### TASK
Should the word "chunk" occur in a line of the records, copy that line.

### RECORDS PROVIDED

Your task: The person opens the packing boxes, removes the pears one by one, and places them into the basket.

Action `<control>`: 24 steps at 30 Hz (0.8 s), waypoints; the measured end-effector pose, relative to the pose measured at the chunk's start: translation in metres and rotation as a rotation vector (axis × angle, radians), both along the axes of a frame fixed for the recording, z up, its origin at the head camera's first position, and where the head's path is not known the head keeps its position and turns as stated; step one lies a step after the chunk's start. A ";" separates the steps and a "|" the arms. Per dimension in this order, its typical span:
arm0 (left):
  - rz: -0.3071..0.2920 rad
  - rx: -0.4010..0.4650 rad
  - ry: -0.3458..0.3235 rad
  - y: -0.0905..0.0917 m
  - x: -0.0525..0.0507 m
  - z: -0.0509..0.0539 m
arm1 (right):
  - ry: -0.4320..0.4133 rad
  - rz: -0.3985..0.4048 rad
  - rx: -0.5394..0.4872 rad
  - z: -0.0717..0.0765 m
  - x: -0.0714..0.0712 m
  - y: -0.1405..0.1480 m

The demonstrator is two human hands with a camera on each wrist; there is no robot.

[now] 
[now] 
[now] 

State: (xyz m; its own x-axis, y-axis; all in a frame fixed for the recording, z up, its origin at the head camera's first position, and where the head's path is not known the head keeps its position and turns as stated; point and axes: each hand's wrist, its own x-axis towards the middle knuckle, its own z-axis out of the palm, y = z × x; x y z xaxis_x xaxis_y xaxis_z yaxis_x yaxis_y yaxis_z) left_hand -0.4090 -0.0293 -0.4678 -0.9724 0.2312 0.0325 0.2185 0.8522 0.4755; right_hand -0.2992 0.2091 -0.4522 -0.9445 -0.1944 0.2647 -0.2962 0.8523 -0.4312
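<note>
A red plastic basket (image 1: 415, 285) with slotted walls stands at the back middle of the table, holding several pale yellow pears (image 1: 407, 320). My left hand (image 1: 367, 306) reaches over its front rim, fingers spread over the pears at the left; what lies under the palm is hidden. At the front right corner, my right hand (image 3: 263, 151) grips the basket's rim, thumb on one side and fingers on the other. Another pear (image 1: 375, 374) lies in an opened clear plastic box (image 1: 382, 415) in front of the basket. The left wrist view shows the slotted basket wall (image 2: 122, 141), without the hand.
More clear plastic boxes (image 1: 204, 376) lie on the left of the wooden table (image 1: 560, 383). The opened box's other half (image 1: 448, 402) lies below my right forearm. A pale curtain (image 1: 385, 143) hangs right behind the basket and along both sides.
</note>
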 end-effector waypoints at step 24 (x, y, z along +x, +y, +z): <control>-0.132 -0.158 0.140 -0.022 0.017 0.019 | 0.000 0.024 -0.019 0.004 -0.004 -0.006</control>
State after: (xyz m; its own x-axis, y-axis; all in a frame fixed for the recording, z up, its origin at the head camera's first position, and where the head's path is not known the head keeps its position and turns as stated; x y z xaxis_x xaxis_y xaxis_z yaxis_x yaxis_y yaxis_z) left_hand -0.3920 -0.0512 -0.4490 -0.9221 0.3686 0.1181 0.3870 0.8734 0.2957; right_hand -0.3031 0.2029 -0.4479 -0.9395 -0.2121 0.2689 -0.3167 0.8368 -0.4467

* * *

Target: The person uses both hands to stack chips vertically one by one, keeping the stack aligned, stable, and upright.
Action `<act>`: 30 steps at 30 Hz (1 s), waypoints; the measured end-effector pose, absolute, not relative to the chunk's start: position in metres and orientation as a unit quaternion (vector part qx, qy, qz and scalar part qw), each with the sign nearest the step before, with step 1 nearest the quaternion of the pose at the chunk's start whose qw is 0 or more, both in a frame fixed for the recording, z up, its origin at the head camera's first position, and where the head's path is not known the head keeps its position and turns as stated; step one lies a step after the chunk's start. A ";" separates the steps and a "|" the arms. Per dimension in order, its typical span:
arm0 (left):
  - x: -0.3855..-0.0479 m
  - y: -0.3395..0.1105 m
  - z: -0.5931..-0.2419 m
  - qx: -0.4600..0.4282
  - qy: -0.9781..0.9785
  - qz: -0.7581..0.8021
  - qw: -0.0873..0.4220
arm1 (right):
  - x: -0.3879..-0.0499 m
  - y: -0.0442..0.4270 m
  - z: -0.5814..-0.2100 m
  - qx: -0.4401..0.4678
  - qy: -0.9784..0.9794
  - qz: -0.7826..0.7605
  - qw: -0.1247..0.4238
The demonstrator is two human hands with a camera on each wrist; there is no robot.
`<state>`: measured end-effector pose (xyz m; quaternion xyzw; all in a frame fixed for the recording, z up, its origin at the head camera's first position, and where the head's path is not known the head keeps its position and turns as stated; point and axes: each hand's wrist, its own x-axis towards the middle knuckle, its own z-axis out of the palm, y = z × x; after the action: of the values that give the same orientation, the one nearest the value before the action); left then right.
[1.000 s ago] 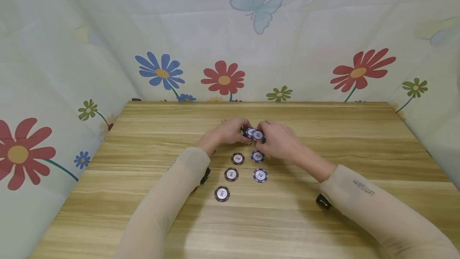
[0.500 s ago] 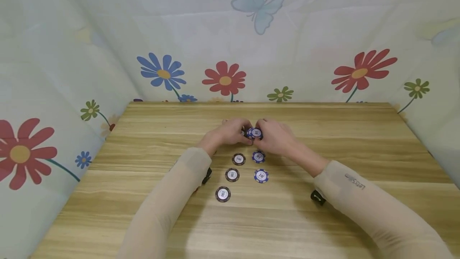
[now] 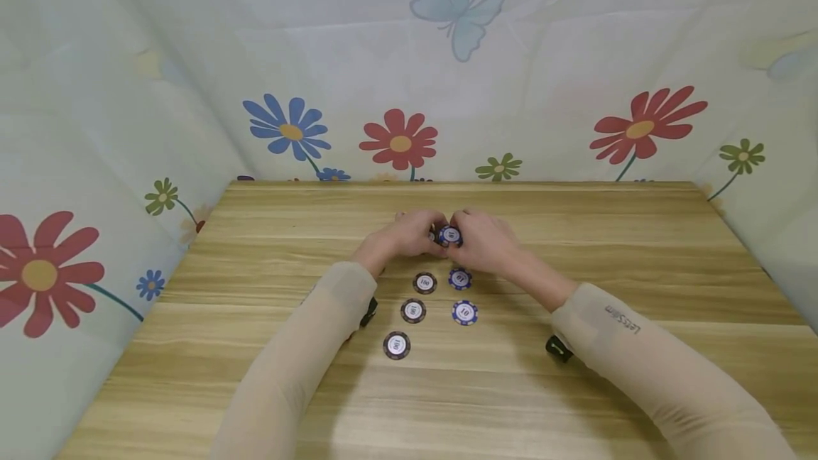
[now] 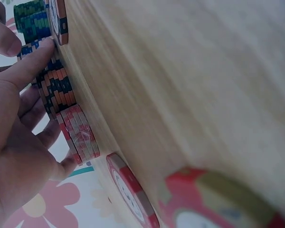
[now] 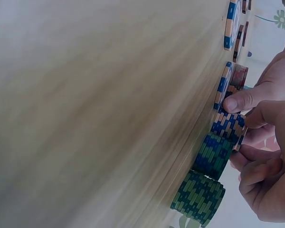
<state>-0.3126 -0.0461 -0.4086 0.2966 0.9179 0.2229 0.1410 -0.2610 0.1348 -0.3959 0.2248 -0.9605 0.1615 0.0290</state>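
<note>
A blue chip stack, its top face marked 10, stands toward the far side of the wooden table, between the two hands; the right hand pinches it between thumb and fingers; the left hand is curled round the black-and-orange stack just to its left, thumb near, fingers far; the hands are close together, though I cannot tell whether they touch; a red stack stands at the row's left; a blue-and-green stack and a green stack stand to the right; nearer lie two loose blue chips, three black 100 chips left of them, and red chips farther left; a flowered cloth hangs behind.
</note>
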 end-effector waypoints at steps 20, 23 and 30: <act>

### WRITTEN SOLUTION
Action `<control>`: 24 steps at 30 Hz (0.8 s), waypoints; the measured end-effector pose, relative to the pose measured at the chunk's start: translation in metres and rotation as a rotation vector (axis × angle, radians), both along the axes of a frame fixed for the recording, z up, its origin at the head camera's first position, and where the head's path is not known the head keeps its position and turns as stated; step one lies a step after the chunk's start. A ";" separates the steps and a "|" the arms. Per dimension in this order, its typical span:
Action `<act>`: 30 steps at 30 Hz (1 s), waypoints; the measured end-effector pose, absolute, not relative to the chunk's start: position in metres and orientation as a unit quaternion (vector part qx, qy, qz and scalar part qw), each with the sign nearest the step before, with step 1 nearest the quaternion of the pose at the chunk's start whose qw is 0 or more, both in a frame fixed for the recording, z up, its origin at the head camera's first position, and where the head's path is not known the head keeps its position and turns as stated; step one lies a step after the chunk's start. A ";" separates the steps and a "|" the arms. Per dimension in order, its typical span:

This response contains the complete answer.